CS61C Summer 2015 Project 4: Performance Optimization/Convolutional Neural Networks

TA: Harrison Wang. This project is based on Andrej Karpathy's fantastic convnetjs implementation. If you want to learn more about CNNs, check out the website!

Due Sunday, August 09, 2015 @ 11:59pm

IMPORTANT INFO

In contrast to previous projects, Project 4 can only be done on the hive machines. We require software packages, hardware extensions and large data sets that are not available on other machines. If you haven't done so yet, you should set up an SSH client (such as PuTTY) if you would like to work remotely.

Updates/Changes

Introduction/Background

In this project, you will apply some of the performance optimization techniques that you have learned in class to the real-world problem of classifying images using a Convolutional Neural Network (CNN).
The following sections will introduce you to CNNs and a high-level idea of what is going on.

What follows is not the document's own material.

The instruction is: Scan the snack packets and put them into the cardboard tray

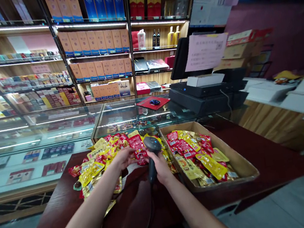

How does a Computer tell a Cat from a Chair?

Image classification describes a problem where a computer is given an image and has to tell what it represents (usually from a set of possible categories). Image classification has long been considered a difficult challenge, and a lot of work has been done over the years to improve its accuracy (i.e., what fraction of pictures gets classified correctly).

Lately, Convolutional Neural Networks (CNNs) have emerged as a promising solution to this problem. In contrast to classical algorithms, which explicitly encode some insight about the real world into a function, CNNs instead learn a function by being presented with a large number of examples and adjust themselves based on these examples -- this process is called training. Once the CNN has learned the function (or to be more precise, an approximation of it), it can repeatedly apply it to inputs it has not seen before.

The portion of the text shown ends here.